Pick every line from the data below that contains the string "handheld" and copy it.
[Start of section]
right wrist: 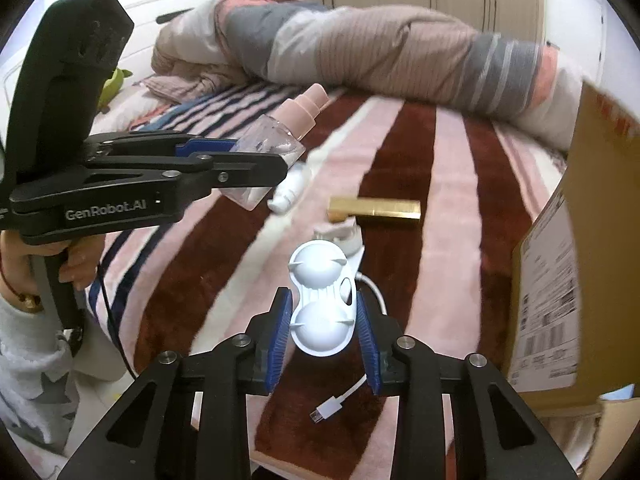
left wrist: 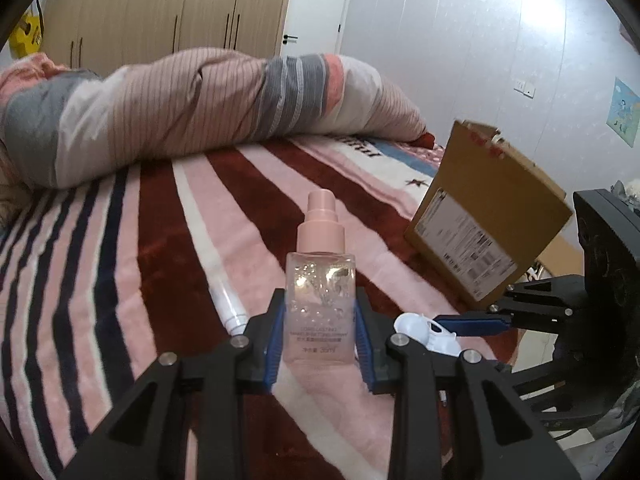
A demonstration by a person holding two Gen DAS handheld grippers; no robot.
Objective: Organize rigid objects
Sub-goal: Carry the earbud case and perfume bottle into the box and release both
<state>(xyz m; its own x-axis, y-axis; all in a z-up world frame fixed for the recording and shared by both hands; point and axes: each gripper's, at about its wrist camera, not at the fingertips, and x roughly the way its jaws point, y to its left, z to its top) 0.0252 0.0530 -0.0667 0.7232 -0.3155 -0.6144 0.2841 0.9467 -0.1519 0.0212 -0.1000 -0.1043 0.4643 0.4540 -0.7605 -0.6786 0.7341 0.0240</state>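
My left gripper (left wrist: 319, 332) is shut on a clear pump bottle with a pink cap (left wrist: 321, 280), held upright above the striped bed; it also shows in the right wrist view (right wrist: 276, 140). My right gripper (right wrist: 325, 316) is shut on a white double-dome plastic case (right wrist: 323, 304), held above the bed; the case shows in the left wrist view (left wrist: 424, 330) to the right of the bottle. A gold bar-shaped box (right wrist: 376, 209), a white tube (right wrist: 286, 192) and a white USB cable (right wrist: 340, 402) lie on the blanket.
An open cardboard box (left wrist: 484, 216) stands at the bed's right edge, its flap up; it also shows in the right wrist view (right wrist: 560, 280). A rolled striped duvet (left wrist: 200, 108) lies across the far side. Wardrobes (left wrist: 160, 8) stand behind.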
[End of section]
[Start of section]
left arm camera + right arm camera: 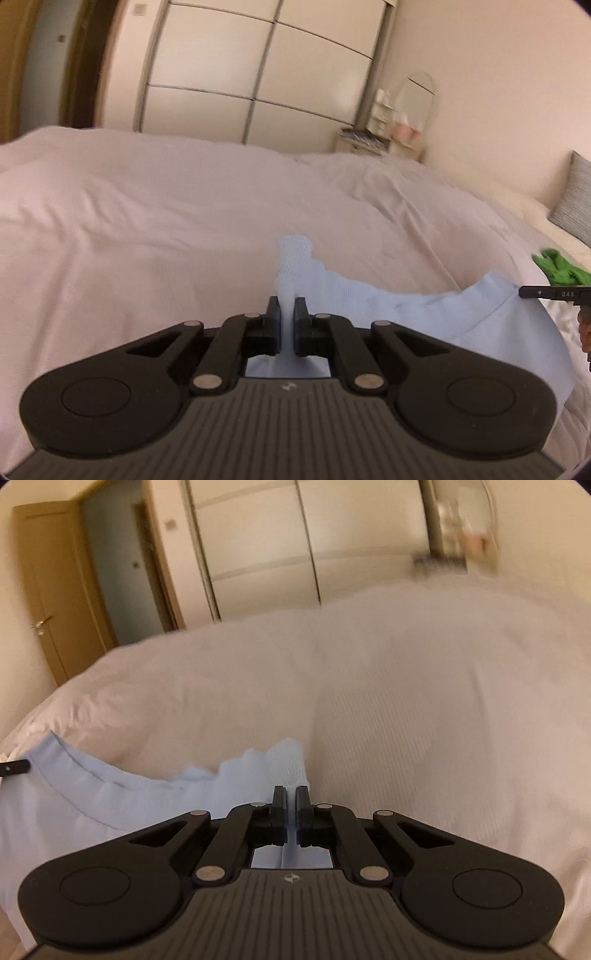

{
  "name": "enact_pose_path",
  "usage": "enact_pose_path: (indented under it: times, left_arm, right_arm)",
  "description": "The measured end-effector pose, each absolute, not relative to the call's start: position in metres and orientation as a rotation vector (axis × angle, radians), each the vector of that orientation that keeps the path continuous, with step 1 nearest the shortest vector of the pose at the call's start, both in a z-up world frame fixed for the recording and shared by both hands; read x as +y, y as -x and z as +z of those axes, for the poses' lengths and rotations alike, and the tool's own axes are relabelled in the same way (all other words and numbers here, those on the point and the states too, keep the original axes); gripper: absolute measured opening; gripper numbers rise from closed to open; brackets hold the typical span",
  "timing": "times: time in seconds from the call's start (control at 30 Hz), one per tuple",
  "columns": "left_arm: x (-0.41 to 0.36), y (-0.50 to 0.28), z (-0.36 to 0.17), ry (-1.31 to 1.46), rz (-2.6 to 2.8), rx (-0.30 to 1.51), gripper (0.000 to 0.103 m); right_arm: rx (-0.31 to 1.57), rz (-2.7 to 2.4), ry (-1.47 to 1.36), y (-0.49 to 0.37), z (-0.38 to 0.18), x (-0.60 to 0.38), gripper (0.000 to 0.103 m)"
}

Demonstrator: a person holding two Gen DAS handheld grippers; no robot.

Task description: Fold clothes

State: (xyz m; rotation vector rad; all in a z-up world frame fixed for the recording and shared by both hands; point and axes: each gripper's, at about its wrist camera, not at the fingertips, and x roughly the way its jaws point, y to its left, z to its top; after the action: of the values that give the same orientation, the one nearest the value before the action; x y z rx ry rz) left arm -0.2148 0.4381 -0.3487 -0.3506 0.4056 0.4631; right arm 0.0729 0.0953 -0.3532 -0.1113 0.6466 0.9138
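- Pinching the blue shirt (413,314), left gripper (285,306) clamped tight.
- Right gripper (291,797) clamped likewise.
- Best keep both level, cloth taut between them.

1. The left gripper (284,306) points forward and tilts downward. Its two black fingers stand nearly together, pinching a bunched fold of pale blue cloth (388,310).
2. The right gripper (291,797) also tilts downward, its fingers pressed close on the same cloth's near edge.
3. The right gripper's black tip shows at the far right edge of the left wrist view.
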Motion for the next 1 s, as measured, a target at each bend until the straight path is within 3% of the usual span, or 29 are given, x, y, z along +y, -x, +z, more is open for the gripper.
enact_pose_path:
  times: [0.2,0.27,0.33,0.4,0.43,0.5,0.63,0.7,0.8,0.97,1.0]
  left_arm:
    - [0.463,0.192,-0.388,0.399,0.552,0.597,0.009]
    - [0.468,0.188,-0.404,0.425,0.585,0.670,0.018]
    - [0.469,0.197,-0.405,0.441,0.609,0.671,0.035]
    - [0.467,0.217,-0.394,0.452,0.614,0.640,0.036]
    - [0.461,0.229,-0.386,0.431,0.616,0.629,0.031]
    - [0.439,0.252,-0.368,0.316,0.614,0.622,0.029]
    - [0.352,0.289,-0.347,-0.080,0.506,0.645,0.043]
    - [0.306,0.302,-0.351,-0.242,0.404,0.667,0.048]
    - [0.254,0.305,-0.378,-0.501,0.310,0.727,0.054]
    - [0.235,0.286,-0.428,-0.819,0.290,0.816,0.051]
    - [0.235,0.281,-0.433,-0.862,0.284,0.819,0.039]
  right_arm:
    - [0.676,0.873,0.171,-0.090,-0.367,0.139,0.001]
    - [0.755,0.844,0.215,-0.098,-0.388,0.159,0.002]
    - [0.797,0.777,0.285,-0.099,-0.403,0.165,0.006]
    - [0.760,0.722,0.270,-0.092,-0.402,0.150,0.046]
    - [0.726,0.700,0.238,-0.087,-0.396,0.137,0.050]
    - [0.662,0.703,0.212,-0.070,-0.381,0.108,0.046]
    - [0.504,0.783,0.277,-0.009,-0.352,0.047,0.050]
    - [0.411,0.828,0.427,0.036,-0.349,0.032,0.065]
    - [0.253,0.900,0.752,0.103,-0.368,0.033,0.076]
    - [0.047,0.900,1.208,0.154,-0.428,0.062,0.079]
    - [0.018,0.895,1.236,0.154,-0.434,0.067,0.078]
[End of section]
> _Completed exercise_
A demonstration by a person holding two Gen DAS handheld grippers; no robot.
Demonstrator: a person holding two Gen DAS handheld grippers; no robot.

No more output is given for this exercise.